14 November 2014
The Planet Earth Institute (PEI) has called for innovators to pitch ideas for data-driven projects that harness data to achieve real, practical, human impact in Africa, for entry in the first Africa Data Challenge.
The challenge is part of the institute’s #ScienceAfrica UnConference, to be held at Impact HUB in Westminster, London on November 18. PEI is an international NGO that works for the scientific independence of Africa. The Africa Data Challenge is a groundbreaking competition.
While the “data revolution” is a major theme in conversations on technology and business, there’s little discussion on how it can enhance Africa’s scientific development in a practical way. The Africa Data Challenge invites innovators from around the world to pitch their ideas for projects that can help translate and transmit the power of data to those on the continent.

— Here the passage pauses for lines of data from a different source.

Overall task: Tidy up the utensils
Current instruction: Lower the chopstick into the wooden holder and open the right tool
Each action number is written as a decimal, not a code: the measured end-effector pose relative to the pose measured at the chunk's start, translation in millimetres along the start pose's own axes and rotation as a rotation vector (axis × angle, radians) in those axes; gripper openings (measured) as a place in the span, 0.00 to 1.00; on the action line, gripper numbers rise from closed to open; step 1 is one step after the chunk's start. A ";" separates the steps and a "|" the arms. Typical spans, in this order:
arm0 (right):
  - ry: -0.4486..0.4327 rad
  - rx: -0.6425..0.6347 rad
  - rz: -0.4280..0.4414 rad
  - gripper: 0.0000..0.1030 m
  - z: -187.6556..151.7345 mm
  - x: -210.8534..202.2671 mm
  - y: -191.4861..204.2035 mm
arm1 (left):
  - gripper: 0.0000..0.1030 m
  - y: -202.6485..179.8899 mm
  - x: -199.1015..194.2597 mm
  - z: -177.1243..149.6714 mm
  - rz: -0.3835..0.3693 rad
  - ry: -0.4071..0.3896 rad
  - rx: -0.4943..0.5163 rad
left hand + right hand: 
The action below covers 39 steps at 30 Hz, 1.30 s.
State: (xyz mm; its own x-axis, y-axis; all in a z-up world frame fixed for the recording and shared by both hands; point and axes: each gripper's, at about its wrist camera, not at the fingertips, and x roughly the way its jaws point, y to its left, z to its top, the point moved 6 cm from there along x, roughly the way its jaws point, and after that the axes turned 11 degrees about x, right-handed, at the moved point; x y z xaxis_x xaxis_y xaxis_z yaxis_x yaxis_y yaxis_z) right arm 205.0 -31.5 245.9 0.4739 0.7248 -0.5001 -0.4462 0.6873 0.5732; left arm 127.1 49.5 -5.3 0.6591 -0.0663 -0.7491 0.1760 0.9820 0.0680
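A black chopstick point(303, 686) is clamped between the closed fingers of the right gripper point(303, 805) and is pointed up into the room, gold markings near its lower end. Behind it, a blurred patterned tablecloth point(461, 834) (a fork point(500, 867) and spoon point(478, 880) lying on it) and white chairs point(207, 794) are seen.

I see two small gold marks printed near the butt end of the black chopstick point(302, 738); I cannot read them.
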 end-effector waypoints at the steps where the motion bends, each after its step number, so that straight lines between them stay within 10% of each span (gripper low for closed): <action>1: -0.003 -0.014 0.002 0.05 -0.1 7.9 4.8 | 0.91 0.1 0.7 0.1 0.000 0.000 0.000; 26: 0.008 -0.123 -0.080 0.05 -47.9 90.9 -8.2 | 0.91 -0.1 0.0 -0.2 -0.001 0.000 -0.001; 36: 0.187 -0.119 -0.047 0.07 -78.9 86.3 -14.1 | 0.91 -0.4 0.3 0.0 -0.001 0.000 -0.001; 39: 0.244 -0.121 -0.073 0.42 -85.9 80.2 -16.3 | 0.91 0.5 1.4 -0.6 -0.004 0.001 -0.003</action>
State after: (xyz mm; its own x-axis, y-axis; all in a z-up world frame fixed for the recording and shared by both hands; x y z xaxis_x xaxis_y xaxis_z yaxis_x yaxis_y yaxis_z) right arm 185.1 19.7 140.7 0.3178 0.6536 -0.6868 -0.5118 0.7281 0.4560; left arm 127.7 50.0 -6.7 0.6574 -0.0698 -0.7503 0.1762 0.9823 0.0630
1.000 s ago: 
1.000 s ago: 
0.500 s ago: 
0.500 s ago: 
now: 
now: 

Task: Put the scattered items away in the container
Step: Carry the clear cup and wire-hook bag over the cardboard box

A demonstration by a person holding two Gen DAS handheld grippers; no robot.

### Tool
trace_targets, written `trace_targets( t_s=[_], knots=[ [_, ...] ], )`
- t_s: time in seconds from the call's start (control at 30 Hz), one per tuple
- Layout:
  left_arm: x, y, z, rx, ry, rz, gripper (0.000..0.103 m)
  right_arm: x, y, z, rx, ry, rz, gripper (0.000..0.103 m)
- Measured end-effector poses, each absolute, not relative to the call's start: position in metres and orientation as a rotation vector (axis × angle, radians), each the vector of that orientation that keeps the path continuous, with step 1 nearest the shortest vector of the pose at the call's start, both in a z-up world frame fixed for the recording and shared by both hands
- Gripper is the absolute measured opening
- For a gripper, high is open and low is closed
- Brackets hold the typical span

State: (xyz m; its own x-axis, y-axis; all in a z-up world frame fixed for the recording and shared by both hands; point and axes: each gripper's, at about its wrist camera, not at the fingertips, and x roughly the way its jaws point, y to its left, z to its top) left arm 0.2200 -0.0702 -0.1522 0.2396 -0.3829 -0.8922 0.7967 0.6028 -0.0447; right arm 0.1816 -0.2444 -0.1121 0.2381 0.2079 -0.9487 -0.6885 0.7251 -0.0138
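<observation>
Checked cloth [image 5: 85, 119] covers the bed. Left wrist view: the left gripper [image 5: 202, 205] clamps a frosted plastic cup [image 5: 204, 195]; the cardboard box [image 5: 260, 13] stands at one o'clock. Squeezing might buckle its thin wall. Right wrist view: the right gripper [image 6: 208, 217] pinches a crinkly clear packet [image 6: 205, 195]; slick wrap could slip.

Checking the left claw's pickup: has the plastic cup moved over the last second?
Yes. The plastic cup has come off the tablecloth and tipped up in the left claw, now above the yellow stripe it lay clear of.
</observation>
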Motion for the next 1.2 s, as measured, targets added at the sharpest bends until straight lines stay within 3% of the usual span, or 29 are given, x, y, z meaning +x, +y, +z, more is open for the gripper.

Projects are unlimited in scope and focus, but must be designed to have a practical, human application in the next 12 months. Contestants will present their project live in front of a panel that includes Beejaye Kokil, head of the economic and social statistics division at African Development Bank; David Tempest, head of director of access relations at Elsevier; Richard Pilling, director of professional services and analytics at Intel; and Marieme Jamme, entrepreneur and chief executive of SpotOne Global.
The successful innovators will receive a cash prize of £7 000 (R124 000) and PEI’s support in rolling out their project.
PEI’s second #ScienceAfrica UnConference is hosted by Lord Boateng and runs in partnership with the UN Economic Commission for Africa, the World Bank and the European Commission. It brings together over 120 people who are passionate about and working in science, development and Africa for an interactive day of workshops and discussions.
Participants come from diverse sectors, including international policy makers, academics, students as well as the general public. The UnConference will also be live streamed on the PEI website and people are encouraged to use the #ScienceAfrica hashtag on Twitter to engage in a robust discussion about science, technology and innovation in Africa.
Dr Álvaro Sobrinho, chairman of PEI, said: “Data holds a huge amount of promise for scientific development in Africa, and for many different business sectors too, but we haven’t yet fully explored how it can be used at a local level to improve lives. As an NGO we are always looking for practical ways to support science and technology, and this Africa Data Challenge will help do just that – developing and incubating new ideas with real impact.
“I’m looking forward to supporting the winning project over the next year, and to rolling out the competition across Africa. Working with our partners around the world, we are deeply committed to supporting innovations in this way, and strengthening the growing movement for scientific investment and development in Africa.”
PEI is an international NGO and charity working for the scientific independence of Africa. While other emerging regions have invested heavily in science and technology, Africa is falling behind in the race for scientific development. All of the group’s work is built around three pathways it believes will help to lead Africa to scientific independence: higher education, technological innovation, and policy and advocacy. “In other words, we want to support and strengthen higher education institutions, help incubate and seed-fund technologies able to drive scientific advancement and campaign for a science-led development agenda for Africa,” the organisation says.
The institute is headquartered in London and has regional project offices in Luanda, Angola and Kigali, Rwanda.